= TASK =
Although the data below holds other lines too, output only those from the line with "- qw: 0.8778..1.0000" up to and including the line with "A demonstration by", exactly as they appear.

────

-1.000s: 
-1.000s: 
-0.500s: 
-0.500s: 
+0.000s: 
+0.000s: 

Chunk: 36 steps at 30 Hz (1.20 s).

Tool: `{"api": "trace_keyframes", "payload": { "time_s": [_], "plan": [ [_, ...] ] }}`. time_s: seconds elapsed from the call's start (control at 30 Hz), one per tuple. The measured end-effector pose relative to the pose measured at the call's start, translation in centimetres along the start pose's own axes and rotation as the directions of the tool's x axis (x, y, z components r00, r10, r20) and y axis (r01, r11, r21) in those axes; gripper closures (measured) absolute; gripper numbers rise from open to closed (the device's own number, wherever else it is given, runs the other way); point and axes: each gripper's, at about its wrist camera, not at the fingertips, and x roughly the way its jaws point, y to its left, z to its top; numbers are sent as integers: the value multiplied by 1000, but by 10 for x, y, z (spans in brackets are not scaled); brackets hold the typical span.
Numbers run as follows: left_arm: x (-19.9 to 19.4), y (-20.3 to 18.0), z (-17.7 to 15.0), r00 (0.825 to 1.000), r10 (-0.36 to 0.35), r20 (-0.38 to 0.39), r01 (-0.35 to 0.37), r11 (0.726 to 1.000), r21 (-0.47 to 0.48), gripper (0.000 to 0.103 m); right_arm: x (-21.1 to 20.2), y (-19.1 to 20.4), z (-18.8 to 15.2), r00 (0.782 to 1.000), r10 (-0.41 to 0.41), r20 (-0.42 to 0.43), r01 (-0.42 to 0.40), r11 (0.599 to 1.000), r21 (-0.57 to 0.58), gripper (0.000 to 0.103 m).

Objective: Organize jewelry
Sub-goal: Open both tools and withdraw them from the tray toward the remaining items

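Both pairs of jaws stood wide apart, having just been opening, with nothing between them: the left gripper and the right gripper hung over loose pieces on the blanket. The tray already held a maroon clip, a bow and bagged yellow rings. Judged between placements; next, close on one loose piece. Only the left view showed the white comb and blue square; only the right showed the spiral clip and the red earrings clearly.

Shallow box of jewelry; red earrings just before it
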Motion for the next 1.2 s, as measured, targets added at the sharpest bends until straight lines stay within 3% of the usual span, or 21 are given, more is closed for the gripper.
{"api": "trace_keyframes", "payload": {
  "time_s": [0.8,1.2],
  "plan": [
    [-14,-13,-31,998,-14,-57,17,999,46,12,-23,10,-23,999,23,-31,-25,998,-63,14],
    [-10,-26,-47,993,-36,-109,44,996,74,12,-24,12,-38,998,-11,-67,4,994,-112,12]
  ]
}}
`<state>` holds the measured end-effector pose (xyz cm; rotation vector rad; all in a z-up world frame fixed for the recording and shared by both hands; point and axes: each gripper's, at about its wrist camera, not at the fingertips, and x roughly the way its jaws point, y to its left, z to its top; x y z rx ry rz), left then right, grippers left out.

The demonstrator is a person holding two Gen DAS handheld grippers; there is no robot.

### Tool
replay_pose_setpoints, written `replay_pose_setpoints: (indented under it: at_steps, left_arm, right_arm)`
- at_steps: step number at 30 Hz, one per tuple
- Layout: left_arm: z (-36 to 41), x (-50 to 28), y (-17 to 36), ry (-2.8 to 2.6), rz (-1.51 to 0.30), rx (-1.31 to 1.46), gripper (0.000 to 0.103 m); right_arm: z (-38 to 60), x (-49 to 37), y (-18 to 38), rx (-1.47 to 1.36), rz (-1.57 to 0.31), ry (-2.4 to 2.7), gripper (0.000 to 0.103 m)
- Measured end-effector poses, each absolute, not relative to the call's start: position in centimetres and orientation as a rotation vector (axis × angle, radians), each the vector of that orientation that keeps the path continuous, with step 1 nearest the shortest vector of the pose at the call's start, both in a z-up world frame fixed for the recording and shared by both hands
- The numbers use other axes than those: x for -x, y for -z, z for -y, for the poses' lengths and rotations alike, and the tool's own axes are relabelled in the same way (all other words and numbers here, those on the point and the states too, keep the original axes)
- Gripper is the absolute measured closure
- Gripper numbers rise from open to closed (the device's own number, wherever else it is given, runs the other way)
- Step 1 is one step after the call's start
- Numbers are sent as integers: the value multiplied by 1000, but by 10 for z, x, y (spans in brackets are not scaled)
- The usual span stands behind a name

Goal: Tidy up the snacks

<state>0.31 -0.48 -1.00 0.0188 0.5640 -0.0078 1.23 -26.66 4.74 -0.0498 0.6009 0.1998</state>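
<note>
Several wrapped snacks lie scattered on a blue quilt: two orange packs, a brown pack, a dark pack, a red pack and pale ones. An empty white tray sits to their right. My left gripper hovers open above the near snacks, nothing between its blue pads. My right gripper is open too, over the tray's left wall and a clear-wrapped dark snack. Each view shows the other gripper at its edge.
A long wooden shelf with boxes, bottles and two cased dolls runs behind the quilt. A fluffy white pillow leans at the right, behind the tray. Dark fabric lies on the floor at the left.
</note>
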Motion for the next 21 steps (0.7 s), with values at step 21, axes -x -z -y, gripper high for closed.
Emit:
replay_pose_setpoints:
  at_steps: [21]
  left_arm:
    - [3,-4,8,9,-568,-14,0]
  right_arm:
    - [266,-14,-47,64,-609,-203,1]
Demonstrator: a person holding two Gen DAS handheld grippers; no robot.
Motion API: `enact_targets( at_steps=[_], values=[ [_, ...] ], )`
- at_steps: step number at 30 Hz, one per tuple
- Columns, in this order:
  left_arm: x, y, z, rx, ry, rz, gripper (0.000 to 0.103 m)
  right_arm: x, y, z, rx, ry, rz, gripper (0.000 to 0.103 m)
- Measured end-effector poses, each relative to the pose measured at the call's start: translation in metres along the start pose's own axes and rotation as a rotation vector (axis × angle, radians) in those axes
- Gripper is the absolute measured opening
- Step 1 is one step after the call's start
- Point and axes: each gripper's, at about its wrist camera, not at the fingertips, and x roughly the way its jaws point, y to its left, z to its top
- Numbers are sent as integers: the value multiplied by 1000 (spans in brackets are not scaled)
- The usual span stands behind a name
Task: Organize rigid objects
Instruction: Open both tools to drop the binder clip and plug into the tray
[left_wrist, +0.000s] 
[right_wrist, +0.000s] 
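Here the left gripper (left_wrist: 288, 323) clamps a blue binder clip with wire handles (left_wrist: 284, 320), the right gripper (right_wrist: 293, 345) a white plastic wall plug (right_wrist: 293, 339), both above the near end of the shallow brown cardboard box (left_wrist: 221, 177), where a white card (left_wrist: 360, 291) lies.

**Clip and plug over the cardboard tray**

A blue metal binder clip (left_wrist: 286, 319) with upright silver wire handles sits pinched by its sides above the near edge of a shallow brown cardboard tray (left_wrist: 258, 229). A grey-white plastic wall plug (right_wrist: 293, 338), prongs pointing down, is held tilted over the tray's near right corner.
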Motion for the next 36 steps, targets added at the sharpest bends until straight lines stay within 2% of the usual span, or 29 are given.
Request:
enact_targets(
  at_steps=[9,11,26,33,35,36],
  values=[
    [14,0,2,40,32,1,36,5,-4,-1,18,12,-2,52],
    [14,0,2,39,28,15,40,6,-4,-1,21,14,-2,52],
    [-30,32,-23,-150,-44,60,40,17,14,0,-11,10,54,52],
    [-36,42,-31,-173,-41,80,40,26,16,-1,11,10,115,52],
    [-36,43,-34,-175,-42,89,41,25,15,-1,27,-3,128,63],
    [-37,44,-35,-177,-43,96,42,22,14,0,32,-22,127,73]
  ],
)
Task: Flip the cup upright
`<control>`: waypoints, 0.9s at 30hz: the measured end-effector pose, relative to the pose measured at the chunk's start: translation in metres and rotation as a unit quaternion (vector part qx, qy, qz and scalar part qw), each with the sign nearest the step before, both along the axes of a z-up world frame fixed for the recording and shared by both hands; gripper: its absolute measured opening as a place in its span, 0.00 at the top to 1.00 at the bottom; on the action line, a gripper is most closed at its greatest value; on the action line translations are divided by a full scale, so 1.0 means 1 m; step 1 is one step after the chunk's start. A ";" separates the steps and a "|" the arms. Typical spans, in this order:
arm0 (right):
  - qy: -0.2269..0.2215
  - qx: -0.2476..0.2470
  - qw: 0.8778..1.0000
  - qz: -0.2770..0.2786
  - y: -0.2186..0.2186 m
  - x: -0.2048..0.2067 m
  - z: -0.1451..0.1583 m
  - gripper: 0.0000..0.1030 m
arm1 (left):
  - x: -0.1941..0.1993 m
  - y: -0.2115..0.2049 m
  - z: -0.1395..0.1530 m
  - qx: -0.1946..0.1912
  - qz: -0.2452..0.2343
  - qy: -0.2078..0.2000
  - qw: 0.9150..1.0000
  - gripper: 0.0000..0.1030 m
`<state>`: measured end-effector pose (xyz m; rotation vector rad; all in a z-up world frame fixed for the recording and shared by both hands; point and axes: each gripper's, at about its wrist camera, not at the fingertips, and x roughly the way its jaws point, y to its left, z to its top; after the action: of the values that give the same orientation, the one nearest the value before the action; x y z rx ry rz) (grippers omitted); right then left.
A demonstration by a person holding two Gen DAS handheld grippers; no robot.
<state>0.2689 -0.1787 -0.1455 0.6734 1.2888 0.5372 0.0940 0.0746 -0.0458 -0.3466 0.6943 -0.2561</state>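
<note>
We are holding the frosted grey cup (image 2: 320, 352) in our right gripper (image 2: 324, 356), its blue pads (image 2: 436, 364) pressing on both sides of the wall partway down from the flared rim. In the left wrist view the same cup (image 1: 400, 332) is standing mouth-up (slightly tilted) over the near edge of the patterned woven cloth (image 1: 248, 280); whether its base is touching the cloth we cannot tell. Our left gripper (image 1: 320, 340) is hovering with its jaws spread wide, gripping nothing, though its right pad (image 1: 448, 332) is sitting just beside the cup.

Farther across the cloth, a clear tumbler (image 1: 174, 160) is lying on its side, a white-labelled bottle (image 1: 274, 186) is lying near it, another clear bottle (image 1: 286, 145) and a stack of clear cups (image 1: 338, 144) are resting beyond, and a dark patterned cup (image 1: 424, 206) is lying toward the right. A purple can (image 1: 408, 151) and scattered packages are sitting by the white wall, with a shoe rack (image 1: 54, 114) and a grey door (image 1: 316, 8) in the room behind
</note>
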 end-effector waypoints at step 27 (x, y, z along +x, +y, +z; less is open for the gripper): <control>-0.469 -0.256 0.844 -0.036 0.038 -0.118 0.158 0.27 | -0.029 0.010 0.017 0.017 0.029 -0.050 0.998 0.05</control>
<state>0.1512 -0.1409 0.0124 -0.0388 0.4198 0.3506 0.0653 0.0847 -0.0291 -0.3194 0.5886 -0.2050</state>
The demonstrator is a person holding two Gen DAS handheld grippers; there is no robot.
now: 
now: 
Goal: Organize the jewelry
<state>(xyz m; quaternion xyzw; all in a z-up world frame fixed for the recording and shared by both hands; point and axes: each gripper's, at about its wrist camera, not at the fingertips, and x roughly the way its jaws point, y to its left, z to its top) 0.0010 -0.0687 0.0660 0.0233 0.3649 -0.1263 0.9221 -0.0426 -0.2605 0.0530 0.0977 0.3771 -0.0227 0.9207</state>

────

= OUTPUT FOR THIS EXERCISE =
  - qw: 0.8778..1.0000
  - qz: -0.2770..0.2786
  - y: -0.2186..0.2186 m
  - x: -0.2048..0.2067 m
  - z: -0.1451..0.1583 m
  - gripper: 0.0000..0.1030 m
arm1 (left):
  - x: -0.1941..0.1993 m
  - y: -0.2115..0.2049 m
  - z: -0.1395..0.1530 m
  - qx: -0.1946..0.1912
  - qz: -0.2452..0.2343
  - qy: -0.2078..0.2000
  - qw: 0.9150..1.0000
  - gripper: 0.0000..0.1030 m
`<state>`: measured end-effector pose (xyz m; rotation vector rad; all in a z-up world frame fixed for the recording and shared by both hands; point and axes: each gripper's, at about its wrist camera, not at the fingertips, and x roughly the way its jaws point, y to its left, z to its top; after the action: of the values that give the same orientation, the one nearest the value before the action; x y z rx ry rz) (grippers omitted); right then left.
A demonstration by a person holding two Gen DAS handheld grippers; no robot.

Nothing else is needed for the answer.